• TO DO: Please return every line of the records below that holds the word "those".

• EXTRACTED RECORDS:
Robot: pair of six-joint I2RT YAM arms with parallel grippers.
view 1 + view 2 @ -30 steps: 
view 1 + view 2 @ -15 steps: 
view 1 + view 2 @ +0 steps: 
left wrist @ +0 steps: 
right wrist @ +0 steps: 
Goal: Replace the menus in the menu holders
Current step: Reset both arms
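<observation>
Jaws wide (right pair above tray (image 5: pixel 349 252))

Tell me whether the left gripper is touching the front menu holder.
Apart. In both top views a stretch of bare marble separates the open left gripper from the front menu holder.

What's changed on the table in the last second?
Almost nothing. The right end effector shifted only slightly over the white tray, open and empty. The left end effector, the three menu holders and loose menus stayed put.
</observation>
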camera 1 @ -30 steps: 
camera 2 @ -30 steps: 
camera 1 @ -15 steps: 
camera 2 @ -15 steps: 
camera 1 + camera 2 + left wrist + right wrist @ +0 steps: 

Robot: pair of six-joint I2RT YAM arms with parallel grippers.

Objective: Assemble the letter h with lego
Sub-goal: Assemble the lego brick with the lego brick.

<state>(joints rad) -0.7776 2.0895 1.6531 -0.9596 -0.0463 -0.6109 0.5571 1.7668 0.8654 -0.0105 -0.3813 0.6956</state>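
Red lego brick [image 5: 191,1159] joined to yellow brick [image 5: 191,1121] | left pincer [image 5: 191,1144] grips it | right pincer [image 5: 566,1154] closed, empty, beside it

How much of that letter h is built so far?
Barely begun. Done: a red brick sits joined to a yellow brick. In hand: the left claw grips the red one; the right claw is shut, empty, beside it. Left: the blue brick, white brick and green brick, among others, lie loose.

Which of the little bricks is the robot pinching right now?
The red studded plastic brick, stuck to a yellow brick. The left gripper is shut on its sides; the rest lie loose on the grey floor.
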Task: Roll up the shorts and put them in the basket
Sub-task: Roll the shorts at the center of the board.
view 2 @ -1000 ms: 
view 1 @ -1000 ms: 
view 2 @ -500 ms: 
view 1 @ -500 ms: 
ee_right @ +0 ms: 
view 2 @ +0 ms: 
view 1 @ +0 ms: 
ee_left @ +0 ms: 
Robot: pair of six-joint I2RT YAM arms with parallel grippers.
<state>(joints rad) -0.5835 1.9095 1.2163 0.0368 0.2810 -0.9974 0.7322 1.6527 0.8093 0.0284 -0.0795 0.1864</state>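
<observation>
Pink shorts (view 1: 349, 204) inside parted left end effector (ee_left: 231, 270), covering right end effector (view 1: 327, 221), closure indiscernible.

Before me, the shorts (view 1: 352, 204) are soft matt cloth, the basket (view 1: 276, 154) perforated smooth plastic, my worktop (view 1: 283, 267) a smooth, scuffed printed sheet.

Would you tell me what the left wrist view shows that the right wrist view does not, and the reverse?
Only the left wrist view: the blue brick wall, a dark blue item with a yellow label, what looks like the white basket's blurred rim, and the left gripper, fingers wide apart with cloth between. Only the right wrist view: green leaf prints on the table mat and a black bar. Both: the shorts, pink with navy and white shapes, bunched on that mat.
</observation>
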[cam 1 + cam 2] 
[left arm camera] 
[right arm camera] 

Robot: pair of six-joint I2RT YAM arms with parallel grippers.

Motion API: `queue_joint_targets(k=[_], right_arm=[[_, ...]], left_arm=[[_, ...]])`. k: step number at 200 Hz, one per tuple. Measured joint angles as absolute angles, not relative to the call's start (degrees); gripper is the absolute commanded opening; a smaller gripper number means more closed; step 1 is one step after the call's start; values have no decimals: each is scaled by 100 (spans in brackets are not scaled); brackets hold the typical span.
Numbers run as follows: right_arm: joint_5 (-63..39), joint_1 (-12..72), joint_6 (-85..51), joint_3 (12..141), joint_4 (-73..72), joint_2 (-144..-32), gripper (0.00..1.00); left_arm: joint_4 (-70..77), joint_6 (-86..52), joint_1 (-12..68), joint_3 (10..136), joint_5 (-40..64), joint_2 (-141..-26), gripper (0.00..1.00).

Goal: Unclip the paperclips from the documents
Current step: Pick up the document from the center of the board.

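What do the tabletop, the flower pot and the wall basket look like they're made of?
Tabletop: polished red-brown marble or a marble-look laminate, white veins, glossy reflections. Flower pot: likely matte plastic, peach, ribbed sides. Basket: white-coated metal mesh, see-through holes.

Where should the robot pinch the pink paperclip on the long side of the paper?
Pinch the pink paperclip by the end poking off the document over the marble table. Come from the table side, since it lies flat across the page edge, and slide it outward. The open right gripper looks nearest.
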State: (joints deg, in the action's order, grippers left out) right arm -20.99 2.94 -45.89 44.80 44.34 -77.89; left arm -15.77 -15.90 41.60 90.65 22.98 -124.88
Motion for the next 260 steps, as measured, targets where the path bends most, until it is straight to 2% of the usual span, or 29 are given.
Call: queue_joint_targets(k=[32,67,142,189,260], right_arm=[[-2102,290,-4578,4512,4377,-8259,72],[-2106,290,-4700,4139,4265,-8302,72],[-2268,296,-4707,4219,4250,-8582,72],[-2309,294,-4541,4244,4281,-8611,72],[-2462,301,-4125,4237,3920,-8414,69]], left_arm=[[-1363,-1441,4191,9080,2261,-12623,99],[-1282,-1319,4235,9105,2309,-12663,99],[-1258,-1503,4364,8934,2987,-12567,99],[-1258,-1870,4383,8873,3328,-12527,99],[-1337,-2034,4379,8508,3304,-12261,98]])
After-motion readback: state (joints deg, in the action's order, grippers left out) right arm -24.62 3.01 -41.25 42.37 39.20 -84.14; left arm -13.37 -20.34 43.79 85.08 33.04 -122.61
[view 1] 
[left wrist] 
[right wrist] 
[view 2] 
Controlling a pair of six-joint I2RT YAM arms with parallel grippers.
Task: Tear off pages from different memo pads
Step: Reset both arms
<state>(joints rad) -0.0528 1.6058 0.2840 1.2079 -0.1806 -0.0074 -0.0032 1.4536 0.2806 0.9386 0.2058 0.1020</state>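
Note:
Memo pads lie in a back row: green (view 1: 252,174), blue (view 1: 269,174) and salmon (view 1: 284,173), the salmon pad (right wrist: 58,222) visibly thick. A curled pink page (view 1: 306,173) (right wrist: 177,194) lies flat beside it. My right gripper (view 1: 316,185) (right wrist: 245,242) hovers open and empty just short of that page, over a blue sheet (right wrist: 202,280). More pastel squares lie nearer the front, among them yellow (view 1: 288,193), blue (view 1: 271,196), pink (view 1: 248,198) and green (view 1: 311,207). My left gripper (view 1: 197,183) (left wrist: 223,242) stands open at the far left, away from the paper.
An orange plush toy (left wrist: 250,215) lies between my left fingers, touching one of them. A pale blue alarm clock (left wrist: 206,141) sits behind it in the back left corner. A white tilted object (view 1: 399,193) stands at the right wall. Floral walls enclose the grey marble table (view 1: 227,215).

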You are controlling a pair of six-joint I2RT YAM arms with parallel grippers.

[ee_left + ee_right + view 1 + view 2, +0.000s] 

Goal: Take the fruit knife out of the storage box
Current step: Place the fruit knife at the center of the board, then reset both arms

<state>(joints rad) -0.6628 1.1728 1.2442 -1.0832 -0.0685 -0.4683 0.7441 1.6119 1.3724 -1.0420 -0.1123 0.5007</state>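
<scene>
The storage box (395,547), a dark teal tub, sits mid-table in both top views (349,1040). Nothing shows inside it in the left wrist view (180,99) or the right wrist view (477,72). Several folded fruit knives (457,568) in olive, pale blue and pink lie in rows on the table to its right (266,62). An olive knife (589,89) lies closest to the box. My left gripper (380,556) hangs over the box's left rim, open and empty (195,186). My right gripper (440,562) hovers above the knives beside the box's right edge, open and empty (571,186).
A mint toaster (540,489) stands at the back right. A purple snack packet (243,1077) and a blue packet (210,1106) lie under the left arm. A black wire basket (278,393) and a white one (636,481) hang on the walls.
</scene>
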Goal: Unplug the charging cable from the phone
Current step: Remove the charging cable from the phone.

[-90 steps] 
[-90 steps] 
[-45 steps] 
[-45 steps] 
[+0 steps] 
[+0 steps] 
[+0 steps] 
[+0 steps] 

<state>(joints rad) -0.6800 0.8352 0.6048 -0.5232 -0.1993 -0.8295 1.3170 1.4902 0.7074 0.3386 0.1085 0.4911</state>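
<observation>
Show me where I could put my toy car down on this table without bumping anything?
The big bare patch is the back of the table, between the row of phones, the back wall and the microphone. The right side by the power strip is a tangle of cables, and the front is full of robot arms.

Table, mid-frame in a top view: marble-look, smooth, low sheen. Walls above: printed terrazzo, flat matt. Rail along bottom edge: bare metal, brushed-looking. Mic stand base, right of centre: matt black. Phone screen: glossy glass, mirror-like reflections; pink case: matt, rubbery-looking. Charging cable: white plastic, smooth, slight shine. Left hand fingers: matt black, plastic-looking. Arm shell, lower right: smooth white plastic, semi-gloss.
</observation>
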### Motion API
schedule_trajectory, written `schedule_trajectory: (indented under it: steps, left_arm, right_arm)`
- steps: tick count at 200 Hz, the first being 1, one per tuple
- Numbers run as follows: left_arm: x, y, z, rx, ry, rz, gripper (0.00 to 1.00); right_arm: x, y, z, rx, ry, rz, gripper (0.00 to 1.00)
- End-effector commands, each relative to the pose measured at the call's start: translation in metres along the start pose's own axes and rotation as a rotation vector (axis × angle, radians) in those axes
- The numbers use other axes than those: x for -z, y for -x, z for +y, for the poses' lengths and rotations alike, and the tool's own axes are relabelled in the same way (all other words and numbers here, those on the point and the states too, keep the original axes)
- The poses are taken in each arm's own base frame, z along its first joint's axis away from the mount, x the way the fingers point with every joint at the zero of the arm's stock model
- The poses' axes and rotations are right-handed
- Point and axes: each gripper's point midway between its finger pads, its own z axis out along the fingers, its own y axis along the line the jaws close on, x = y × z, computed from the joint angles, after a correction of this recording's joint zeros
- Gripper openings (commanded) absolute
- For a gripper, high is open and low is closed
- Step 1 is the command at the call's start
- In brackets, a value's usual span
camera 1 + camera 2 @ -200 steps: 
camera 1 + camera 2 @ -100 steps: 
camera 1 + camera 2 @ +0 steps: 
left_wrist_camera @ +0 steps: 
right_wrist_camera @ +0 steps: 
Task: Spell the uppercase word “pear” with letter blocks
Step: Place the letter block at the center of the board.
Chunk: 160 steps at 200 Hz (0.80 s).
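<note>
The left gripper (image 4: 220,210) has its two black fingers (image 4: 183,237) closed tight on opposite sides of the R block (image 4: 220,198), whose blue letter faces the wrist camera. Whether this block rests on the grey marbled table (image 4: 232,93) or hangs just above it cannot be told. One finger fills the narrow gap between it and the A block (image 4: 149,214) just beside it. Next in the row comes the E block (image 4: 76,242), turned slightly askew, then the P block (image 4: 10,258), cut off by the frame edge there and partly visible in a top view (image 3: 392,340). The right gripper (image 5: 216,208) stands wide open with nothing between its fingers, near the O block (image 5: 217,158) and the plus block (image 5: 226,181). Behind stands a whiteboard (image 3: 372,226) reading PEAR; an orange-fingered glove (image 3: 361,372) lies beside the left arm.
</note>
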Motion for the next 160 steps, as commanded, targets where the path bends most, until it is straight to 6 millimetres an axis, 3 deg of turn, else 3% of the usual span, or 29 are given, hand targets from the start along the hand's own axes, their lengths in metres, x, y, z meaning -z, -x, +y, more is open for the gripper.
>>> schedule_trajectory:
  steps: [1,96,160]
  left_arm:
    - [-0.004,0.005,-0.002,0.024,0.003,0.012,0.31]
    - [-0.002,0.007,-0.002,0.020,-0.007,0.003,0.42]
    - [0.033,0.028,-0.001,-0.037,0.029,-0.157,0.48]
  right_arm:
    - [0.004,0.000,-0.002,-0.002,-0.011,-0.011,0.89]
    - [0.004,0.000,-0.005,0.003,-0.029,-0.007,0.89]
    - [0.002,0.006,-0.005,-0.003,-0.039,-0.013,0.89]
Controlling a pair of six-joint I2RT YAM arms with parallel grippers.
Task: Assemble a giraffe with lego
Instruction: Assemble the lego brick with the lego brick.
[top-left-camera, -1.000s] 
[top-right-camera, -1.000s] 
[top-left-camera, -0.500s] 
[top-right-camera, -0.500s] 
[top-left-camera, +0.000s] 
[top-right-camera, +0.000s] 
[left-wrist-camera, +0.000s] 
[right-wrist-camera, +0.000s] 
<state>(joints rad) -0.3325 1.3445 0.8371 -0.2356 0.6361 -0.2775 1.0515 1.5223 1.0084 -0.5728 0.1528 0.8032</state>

• OUTPUT OF THE EXERCISE:
- End-effector commands, each relative to the pose measured at the call's start: translation in metres along the start pose's own axes and rotation as a rotation vector (axis × angle, radians) in those axes
- The numbers use other axes than those: x for -z, y for -x, z for +y, for the poses' lengths and rotations alike, and the tool's own axes are relabelled in the same way (all other words and numbers here, those on the point and the states too, keep the original axes)

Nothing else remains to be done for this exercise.